Ceux qui me connaissent un petit peu savent que j'aime, de temps à autres, me faire l'avocate soit du diable, soit des causes perdues. Et bien que j'aie déjà proposé un commentaire pour chacune des deux pièces qui composent cet ouvrage, j'aimerais amener votre attention sur cette édition en particulier.

Nous savons tous que les très vieilles éditions du « Livre de Poche » ont auprès de beaucoup une réputation de ringardise absolue, esthétiquement, surtout, mais aussi pour la piètre qualité du papier ou de la reliure, ou encore pour l'appareil critique inexistant, et cætera, et cætera, j'en passe comme vous pouvez vous le figurer. En somme, à l'heure du tout numérique, du high-tech, du flashy, du supersonique, ces vieux livres jaunis ne valent même pas le coup de talon qu'ils suscitent dans l'esprit de certaines et certains.

Nonobstant, au risque d'en surprendre quelques uns, j'ai une affection toute particulière pour ces mal-aimées chez les classiques de poche.

Premièrement, elles conservent totalement ce qui fit leur succès en leur temps, à savoir une extrême modicité de coût quasi imbattable sur le marché de l'occasion.

Deuxièmement, et on ne le souligne jamais (ou jamais assez), je constate que ces vieilles reliques du Livre de Poche n'ont à rougir devant personne quant au nombre des coquilles, surtout pas devant Folio ni même la pourtant fort prestigieuse Pléiade.

Troisièmement, et là encore on n'en fait guère de cas, je veux parler de la pertinence des choix éditoriaux, souvent copiés par la concurrence, mais dont tout le mérite devrait revenir en premier lieu à cette collection.

Ceci nous ramène à ces deux pièces de Tchékhov. En effet, quelle bonne idée de les proposer ensemble, ces deux-là, et non deux autres.
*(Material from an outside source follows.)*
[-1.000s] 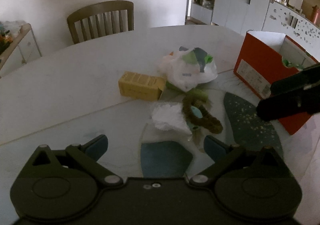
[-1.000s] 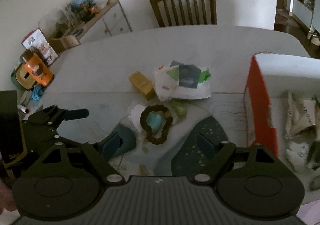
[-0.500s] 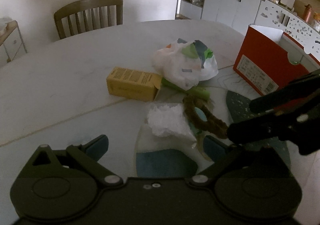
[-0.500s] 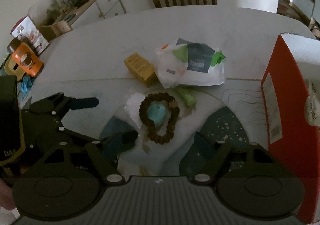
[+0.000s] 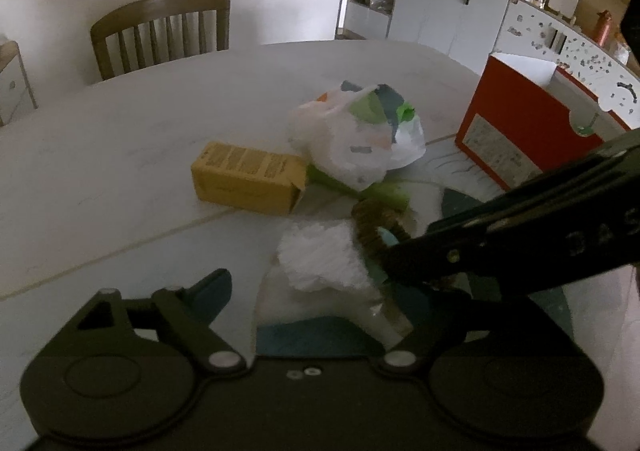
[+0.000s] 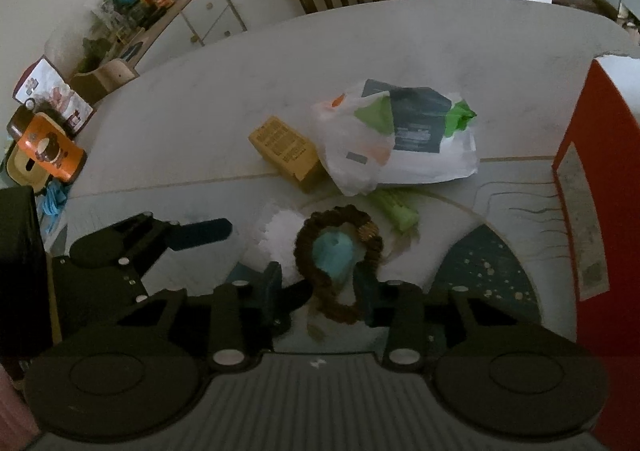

Certes, on peut toujours plaider en faveur du hasard qui, pour le coup, aurait été heureux. On ne peut l'exclure, mais je n'en crois pas une lettre. Ces deux pièces ont évidemment des rapports multiples qu'il est très intéressant de mettre en miroir.

L'une comme l'autre ont pour cadre une grosse maison à la campagne où les personnes qui y résident se sentent perdus loin de la vie de la ville. Les deux ont comme dénominateur commun d'avoir pour héros des êtres ratés, frustrés, dont le potentiel se délite et n'aura jamais été reconnu à sa vraie valeur. Dans les deux, l'auteur témoigne de l'aspect fugace, fragile et dérisoire d'une seule existence humaine à l'échelle des temps.

Ces pièces sont aussi radicalement symétriques ou de forme inverse. Dans l'une, le personnage du médecin, cher à Tchékhov, est le seul à sembler être lucide, dans l'autre, c'est le plus égaré et le plus profondément altéré de tous.

Dans l'une, la femme qui est la pièce rapportée de la famille provoque l'explosion de l'assemblée, dans l'autre, cette même femme joue l'implosion par un travail de sape souterrain et maintenu pendant plusieurs années. Dans une pièce, le scientifique raté qui a épousé la femme-piège quitte le noyau familial avec son épouse, dans l'autre, c'est le noyau familial qui finalement quitte le couple du scientifique raté et de la femme-piège.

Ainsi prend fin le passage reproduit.